More importantly, as the Star reports: “During a four-month period over the summer, he was reported to have spent at least eight full days in the air”.
Only eight. How the star has come down to Earth…
And the papers are uncertain what to show their readers. Do they broadcast the moment of her death, or not? Is it disrespectful to show the killed leader’s dead body? And can other dead bodies be shown, if not hers?
The Express leads with “the moment Bhutto was assassinated”. The picture is of shadows bled into an orange fire. Bhutto cannot be seen
The Mirror shows the aftermath of the suicide bombers massacre. A man wails in grief. Behind him lies the charred remains of a body. It is not Bhutto, unless she wears diamond patterned black socks. The face is obscured
The Sun’s front-page picture is grimmer still. The same man is engulfed in pain. He stands. Arms outspread. Face turned to the sky.

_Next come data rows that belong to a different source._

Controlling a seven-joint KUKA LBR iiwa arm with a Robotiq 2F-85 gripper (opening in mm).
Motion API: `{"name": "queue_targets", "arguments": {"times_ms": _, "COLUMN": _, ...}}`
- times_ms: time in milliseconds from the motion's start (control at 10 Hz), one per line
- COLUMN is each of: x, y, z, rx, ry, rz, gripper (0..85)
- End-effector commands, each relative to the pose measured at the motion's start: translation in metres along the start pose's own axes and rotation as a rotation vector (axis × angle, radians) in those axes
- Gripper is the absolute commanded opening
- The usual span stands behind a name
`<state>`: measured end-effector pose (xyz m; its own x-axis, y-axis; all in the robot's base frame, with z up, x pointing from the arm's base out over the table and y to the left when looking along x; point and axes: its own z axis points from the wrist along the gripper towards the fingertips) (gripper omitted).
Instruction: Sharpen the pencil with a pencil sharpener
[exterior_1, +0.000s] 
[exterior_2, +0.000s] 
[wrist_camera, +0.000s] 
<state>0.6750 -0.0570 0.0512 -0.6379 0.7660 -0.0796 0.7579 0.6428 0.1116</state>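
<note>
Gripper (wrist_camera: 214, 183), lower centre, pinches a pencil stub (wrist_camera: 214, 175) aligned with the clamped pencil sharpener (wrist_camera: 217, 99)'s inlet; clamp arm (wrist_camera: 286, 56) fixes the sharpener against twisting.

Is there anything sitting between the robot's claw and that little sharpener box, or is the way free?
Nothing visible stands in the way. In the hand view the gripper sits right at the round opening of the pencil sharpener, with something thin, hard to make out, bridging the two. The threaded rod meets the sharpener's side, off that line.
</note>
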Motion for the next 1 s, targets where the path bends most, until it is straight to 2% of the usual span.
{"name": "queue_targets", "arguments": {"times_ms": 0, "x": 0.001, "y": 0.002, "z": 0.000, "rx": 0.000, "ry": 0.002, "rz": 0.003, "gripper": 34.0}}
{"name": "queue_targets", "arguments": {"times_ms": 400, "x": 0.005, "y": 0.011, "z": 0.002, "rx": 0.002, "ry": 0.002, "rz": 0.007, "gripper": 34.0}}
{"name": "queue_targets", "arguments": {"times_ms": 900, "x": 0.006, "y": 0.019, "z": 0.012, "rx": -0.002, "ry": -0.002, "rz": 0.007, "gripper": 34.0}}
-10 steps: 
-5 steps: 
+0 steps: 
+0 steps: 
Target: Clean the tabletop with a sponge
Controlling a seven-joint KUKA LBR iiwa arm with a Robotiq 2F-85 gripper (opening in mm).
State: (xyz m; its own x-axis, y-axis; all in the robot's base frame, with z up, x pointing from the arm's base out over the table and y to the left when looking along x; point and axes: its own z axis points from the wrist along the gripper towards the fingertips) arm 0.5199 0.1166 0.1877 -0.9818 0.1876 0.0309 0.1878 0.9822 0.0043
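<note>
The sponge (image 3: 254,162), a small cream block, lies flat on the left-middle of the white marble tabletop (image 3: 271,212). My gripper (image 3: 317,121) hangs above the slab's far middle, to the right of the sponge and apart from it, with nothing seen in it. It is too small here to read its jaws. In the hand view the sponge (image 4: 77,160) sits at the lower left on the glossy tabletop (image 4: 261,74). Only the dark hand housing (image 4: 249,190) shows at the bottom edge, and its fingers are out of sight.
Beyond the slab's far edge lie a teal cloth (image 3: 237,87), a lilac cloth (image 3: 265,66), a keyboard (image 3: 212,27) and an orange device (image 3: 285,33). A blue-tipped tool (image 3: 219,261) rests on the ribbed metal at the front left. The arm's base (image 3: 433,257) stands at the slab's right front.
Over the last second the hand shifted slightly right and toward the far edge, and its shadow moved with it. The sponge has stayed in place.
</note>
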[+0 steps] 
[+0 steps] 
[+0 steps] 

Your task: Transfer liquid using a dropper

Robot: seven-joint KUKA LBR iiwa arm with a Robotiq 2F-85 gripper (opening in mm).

Around him are the remains of many people. Blackened. Dead. But not Bhutto
On the Daily Mail, Bhutto is “30 SECONDS FROM DEATH”
The Independent has Bhutto in a coffin. Men are carrying her. But we see no flesh. No face
The Times has Bhutto “shortly before” she was killed.
“Final moments,” says the Guardian
“Seconds from assassination,” leads the Telegraph
So no sign of the murdered Bhutto. We do not see the full horror. Perhaps we do not need to…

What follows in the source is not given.